Su Suntan Tiny Capacitors May Overcome Physical Limits of Hard Drives

Suntan Technology Company Limited
---All kinds of Capacitors

Storage—there is never enough of it. I still remember when I thought my 700MB hard drive was huge... until I tried to copy an entire CD onto it for faster access. After that, I spent a period stuck choosing music to stick on my three GB hard drive. Two weeks ago, I ditched six months' worth of simulation data because my 320GB hard drive was full. One TB of new drive later, and I'm wondering how soon it will be before I start feeling the squeeze again. Maybe never, if some of the latest research coming out of Korea and Germany bears fruit.

One of the cool things about hard drive technology is how it has actually kept pace with computer needs. The basic mechanism for hard drive storage, however, does have some fundamental limitations, which manufacturers will have to deal with fairly soon. Bits are currently stored in the orientation of tiny magnets, called ferromagnetic domains, on a hard drive platter. The smaller the domain, the easier it is for that orientation to be scrambled by temperature or stray electromagnetic fields. At a certain size, thermal photons (e.g., heat energy from the surrounding case or the underlying disk) have enough energy to flip a domain's orientation. Manufacturers will have to keep their domain sizes significantly bigger than that threshold size to ensure data integrity, which puts a ceiling on storage density, one we're rapidly approaching.

An alternative is to use ferroelectric domains. Unlike ferromagnetic domains, ferroelectric domains have a natural electric field with an orientation that can be used to represent data. Until recently, these haven't looked that attractive because they have pretty much the same limitations that ferromagnetic domains have, but they lack the cool read-out tricks. Ferroelectric materials, however, do have one big advantage over ferromagnetic materials: they can be used to make really good capacitors. This is exactly what the latest research, published in Nature Nanotechnology, is about.

The authors created a very dense array of nanocapacitors by a combination of masks and pulsed laser deposition. Essentially, an aluminum material was used to create a honeycomb-like structure on a platinum substrate. The voids in the honeycomb were then filled with ferroelectric material that had been blasted off a ceramic by laser pulses. Then, in the same way your mom removes cake from a cake tin, the aluminum mask was peeled off to leave lumps of ferroelectric materials. These were then coated by another layer of platinum, creating thousands of 60nm sized capacitors with a density of about 176 billion capacitors per square inch.

Of course, these capacitors aren't much use if they are too leaky to store any charge, so the researchers placed a needle on top of some of them to measure their electrical properties. They found that the capacitor could hold its charge for more than three days and that the array of capacitors had quite similar properties—they all behaved identically within about 10 percent.

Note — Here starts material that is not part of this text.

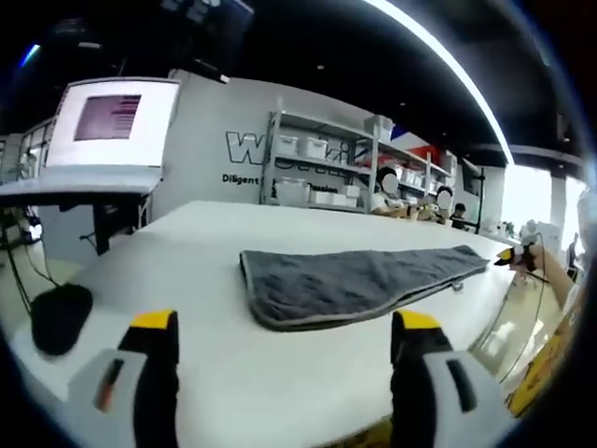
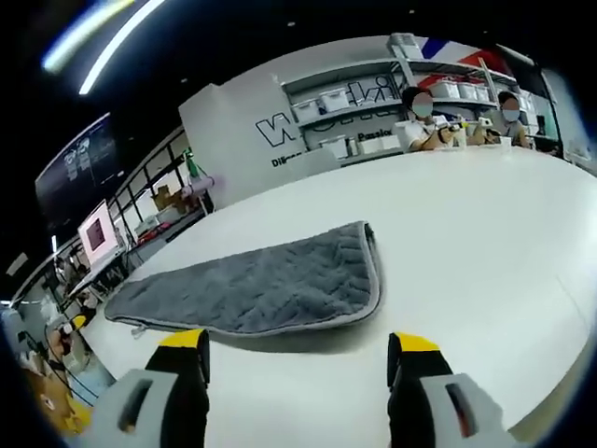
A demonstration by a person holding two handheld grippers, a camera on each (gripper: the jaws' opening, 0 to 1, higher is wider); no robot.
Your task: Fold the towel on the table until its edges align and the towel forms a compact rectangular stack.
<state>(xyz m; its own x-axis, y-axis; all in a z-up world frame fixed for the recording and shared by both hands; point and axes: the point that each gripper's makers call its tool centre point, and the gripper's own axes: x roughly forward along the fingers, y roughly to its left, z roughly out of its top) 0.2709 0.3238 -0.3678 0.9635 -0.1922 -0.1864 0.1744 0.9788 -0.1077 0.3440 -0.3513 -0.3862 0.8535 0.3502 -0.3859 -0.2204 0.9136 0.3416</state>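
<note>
A grey quilted towel (image 1: 354, 285) lies flat on the white table (image 1: 187, 252), folded into a long strip with a rounded near end. My left gripper (image 1: 284, 327) hovers just short of that end, open, with nothing between its yellow-tipped jaws. At the towel's far end the right gripper (image 1: 516, 257) shows small, held by a person's hand. In the right gripper view the towel (image 2: 261, 285) stretches away to the left across the table (image 2: 485, 233). My right gripper (image 2: 297, 343) is open and stands just before the towel's near long edge, not touching it.
A black rounded object (image 1: 61, 317) sits at the table's left edge. A monitor (image 1: 112, 117) stands on a desk behind it. Shelves with white bins (image 1: 317, 173) line the back wall. Two people (image 2: 424, 117) sit at the table's far side.
</note>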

 As a side note, and possibly more remarkably, the researchers were able to demonstrate that something called substrate clamping exists. These materials, in addition to being ferroelectric, are also piezoelectric—they expand and contract in response to an applied voltage. However, thin films of piezoelectric materials generally do not exhibit the same percentage expansion for a given electric field as do thicker materials. This is because the layer consists of many tiny crystals that are at different orientations to each other. However, at the boundaries between crystals and at the boundary between the substrate and the layer, the spacing between the atoms must match. This causes a great deal of strain in the layer, which acts to prevent its expansion when a voltage is applied. The tiny capacitors also contain more than a single crystal, which are more closely aligned to each other so that they naturally match at the boundaries. This leaves them free to expand when a voltage is applied.

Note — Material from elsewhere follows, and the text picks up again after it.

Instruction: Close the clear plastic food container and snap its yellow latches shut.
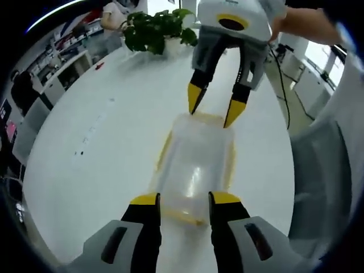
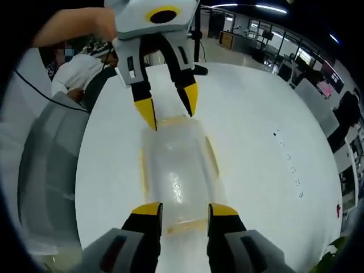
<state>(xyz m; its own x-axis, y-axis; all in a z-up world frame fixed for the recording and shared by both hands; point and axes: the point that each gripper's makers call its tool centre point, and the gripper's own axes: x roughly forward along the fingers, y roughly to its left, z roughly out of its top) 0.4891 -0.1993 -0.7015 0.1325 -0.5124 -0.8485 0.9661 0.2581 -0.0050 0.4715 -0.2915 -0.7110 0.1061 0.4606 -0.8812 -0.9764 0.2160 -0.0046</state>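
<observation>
A clear plastic food container [image 1: 196,165] [image 2: 176,170] with its lid on lies lengthwise on the white table [image 1: 102,142]. Yellow latches [image 1: 165,149] run along its long sides, and one latch [image 2: 182,227] sits at each short end. My left gripper [image 1: 185,200] stands open at the container's near end in the left gripper view, its yellow tips either side of the end latch. My right gripper [image 1: 215,108] stands open at the opposite end, tips just above the rim. In the right gripper view my right gripper [image 2: 185,210] is at the bottom and my left gripper [image 2: 169,111] faces it.
A potted plant [image 1: 159,31] stands at the table's far end. A grey chair [image 1: 324,170] [image 2: 48,170] sits beside the table. A person's arm [image 2: 74,25] reaches in from above. A black cable [image 1: 284,91] hangs off the table's edge.
</observation>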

Given the important role of nanopositioning systems in much of modern research, I can see that last point becoming a significant focus of their research. However, the title and the conclusion don't quite reflect the contents of the paper. One capacitor stores one bit, therefore 176 Gb/inch2 is not all that close to one Tb/inch2. On the upside, I can imagine that read/write systems may not be too difficult to develop, since the feature size is within the resolution of current lithographic technology. This means that the paper could be a step in the direction of truly high density solid-state storage.